5

I have a data frame:

df = pd.DataFrame(data=[[1,2]], columns=['a', 'b'])

I'm aware I can do the following to change all column names in a dataframe:

df.columns = ['d', 'e']

How can I change all column names in a chained operation? For example, I would like to do something like:

df=(
    df.rename all column names
    .reset_index()
)

The only way I can find is to use df.rename and build a dictionary with the old and new column pairs but that looks very ugly. Are there any more elegant solutions?

Thanks.

Allen Qin
  • 19,507
  • 8
  • 51
  • 67
  • Not sure if it is similar to https://stackoverflow.com/a/16667215/5916727 – niraj Feb 11 '18 at 21:38
  • Not quite. I want to give columns completely new names. There's no need to reference old names. – Allen Qin Feb 11 '18 at 21:41
  • How do you intend to map old_col_names -> new_col_names without any of: ordinal position, dictionary map, or lambda function? – jpp Feb 11 '18 at 21:46
  • That's my question. I just want to give all columns complete new names.

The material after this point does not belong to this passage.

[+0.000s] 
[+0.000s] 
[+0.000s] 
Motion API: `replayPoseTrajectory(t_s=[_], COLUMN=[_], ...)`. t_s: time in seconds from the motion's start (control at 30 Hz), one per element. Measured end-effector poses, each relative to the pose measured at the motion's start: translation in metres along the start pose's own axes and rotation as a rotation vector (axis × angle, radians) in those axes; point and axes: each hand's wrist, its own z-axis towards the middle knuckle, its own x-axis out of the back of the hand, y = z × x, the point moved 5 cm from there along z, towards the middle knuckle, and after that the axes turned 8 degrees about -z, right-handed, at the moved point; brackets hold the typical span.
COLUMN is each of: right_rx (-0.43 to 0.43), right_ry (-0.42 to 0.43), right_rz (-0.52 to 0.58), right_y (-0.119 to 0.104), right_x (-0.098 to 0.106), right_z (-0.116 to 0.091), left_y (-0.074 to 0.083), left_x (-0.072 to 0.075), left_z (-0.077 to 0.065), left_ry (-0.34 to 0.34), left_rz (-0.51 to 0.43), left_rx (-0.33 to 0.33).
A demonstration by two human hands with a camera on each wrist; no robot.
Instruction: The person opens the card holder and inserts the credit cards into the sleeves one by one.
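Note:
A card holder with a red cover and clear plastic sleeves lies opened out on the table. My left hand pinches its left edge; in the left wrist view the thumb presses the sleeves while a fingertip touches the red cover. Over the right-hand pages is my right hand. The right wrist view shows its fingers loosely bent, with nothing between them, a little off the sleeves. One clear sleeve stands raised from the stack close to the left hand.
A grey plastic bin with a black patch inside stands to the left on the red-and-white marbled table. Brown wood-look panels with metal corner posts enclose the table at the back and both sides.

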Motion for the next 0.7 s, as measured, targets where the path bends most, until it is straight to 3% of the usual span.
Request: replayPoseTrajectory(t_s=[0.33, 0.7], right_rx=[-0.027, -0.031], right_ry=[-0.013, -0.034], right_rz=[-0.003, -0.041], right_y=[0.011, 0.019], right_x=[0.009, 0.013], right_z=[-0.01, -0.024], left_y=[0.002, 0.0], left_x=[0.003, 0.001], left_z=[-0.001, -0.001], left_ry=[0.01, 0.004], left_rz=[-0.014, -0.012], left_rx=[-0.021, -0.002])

There's no relation or mapping to the old names. – Allen Qin Feb 11 '18 at 21:48
  • Ah so the only issue is chaining it? – jpp Feb 11 '18 at 21:52
  • That's right df.columns = ... does what I need but I need to do this in chained operations. df.columns = ... does not return the df so can't be used in chained operations. – Allen Qin Feb 11 '18 at 21:55
  • Note that long chained operations is [consider by some experts](https://stackoverflow.com/a/2443559/190597) a [code smell](https://en.wikipedia.org/wiki/Law_of_Demeter). – unutbu Feb 11 '18 at 21:56
  • Nevertheless, you could use `df.rename(columns=dict(zip(df.columns, ['d','e']))`. – unutbu Feb 11 '18 at 21:58
  • Thanks unutbu but I'm only chaining 2 operations here – Allen Qin Feb 11 '18 at 22:00
  • I personally despise the yearning for one-liners; for readability, i would write a function `def renamer(df, cols); df.columns=cols; return df`. then call `renamer(df)` in the chaining. – jpp Feb 11 '18 at 22:00
  • @unutbu I'm aware of this option and I think it's not very elegant. If I can do df.rename(columns=['d','e']), that'll be perfect. – Allen Qin Feb 11 '18 at 22:02
  • Then you could do as @jp_data_analysis suggests, or just bite the bullet and write the somewhat long-winded `df.rename(columns=dict(zip(df.columns, ['d','e']))`. You could raise a [github issue](https://github.com/pandas-dev/pandas/issues?utf8=%E2%9C%93&q=is%3Aissue+is%3Aopen+rename+columns) for `df.rename(columns=['d','e'])`, but at the moment that is not part of the Pandas API. – unutbu Feb 11 '18 at 22:02
  • There is already a github issue proposing `df.rename(columns=['d','e'])` : https://github.com/pandas-dev/pandas/issues/14829 – unutbu Feb 11 '18 at 22:06
  • @jp_data_analysis I find chained operation makes code more organised. See one of Pandas developer's blog https://tomaugspurger.github.io/method-chaining – Allen Qin Feb 11 '18 at 22:07
  • @unutbu it's great it's already been raised and worked on. Thanks for the info. Looks like at the moment there's no simpler way of doing it. – Allen Qin Feb 11 '18 at 22:12
  • @Allen: You could use @jp_data_analysis's idea (`def renamer...`) and then do `df.pipe(renamer)` -- similar to what tomaugspurger does in the blog. – unutbu Feb 11 '18 at 22:15
  • @unutbu, it seems there's an answer in the comments of the issue you mentioned. – Allen Qin Feb 11 '18 at 22:36

1 Answers1

9

Thanks to @unutbu for pointing to a git hub issue, it turns out this can be done via set_axis from one of the comments there:

df = pd.DataFrame(data=[[1,2]], columns=['a', 'b'])   
df
Out[21]: 
   a  b
0  1  2

df2 = (
    df.set_axis(['d','e'], axis=1, inplace=False)
    .reset_index()
)
df2
Out[18]: 
   index  d  e
0      0  1  2
Allen Qin
  • 19,507
  • 8
  • 51
  • 67